» **PROVIDED DATA**

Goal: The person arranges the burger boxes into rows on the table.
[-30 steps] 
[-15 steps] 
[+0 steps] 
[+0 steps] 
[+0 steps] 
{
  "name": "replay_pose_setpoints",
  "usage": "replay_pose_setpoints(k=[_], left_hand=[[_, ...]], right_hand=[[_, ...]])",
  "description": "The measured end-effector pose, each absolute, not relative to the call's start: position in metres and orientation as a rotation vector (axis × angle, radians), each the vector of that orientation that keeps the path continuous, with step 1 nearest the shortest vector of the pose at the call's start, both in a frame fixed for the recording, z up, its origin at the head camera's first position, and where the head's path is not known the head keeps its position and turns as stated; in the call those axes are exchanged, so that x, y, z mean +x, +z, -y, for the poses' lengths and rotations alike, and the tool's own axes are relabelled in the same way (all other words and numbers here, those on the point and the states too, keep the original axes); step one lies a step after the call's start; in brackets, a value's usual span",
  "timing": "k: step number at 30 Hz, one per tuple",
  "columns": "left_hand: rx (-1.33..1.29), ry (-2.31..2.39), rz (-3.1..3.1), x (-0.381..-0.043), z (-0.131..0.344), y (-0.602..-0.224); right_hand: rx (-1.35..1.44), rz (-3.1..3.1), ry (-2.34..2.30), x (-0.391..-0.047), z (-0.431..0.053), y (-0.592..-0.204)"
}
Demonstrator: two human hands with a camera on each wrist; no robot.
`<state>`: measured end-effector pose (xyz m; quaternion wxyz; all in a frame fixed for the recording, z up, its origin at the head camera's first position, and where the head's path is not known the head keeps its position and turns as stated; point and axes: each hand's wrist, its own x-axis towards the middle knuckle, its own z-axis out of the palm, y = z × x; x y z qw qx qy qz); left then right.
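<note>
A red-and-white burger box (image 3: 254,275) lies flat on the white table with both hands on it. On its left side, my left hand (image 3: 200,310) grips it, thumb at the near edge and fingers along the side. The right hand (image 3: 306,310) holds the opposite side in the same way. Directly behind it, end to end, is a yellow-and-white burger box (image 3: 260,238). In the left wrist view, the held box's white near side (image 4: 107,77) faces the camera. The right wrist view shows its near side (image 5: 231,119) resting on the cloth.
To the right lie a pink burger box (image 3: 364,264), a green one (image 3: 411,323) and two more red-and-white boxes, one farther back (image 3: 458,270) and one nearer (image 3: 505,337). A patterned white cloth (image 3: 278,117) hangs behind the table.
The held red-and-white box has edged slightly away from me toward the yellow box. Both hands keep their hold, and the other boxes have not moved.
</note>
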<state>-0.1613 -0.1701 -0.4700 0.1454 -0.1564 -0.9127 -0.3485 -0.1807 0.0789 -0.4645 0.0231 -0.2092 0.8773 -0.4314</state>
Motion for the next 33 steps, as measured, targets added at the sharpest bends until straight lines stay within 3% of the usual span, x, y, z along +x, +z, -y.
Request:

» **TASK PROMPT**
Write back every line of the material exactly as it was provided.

» **THE ANSWER**
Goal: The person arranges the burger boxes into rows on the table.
[-30 steps] 
[-15 steps] 
[+0 steps] 
[+0 steps] 
[+0 steps] 
{
  "name": "replay_pose_setpoints",
  "usage": "replay_pose_setpoints(k=[_], left_hand=[[_, ...]], right_hand=[[_, ...]])",
  "description": "The measured end-effector pose, each absolute, not relative to the call's start: position in metres and orientation as a rotation vector (axis × angle, radians), each the vector of that orientation that keeps the path continuous, with step 1 nearest the shortest vector of the pose at the call's start, both in a frame fixed for the recording, z up, its origin at the head camera's first position, and where the head's path is not known the head keeps its position and turns as stated; in the call those axes are exchanged, so that x, y, z mean +x, +z, -y, for the poses' lengths and rotations alike, and the tool's own axes are relabelled in the same way (all other words and numbers here, those on the point and the states too, keep the original axes); step one lies a step after the call's start; in brackets, a value's usual span",
  "timing": "k: step number at 30 Hz, one per tuple",
  "columns": "left_hand: rx (-1.33..1.29), ry (-2.31..2.39), rz (-3.1..3.1), x (-0.381..-0.043), z (-0.131..0.344), y (-0.602..-0.224); right_hand: rx (-1.35..1.44), rz (-3.1..3.1), ry (-2.34..2.30), x (-0.391..-0.047), z (-0.431..0.053), y (-0.592..-0.204)"
}
Demonstrator: two human hands with a camera on each wrist; no robot.
`<state>`: measured end-effector pose (xyz m; quaternion wxyz; all in a frame fixed for the recording, z up, its origin at the head camera's first position, and where the head's path is not known the head keeps its position and turns as stated; point and axes: each hand's wrist, its own x-axis towards the middle knuckle, its own z-axis out of the palm, y = z × x; x y z qw qx qy qz); left then right.
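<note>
A red-and-white burger box (image 3: 254,275) lies flat on the white table with both hands on it. On its left side, my left hand (image 3: 200,310) grips it, thumb at the near edge and fingers along the side. The right hand (image 3: 306,310) holds the opposite side in the same way. Directly behind it, end to end, is a yellow-and-white burger box (image 3: 260,238). In the left wrist view, the held box's white near side (image 4: 107,77) faces the camera. The right wrist view shows its near side (image 5: 231,119) resting on the cloth.
To the right lie a pink burger box (image 3: 364,264), a green one (image 3: 411,323) and two more red-and-white boxes, one farther back (image 3: 458,270) and one nearer (image 3: 505,337). A patterned white cloth (image 3: 278,117) hangs behind the table.
The held red-and-white box has edged slightly away from me toward the yellow box. Both hands keep their hold, and the other boxes have not moved.
</note>
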<state>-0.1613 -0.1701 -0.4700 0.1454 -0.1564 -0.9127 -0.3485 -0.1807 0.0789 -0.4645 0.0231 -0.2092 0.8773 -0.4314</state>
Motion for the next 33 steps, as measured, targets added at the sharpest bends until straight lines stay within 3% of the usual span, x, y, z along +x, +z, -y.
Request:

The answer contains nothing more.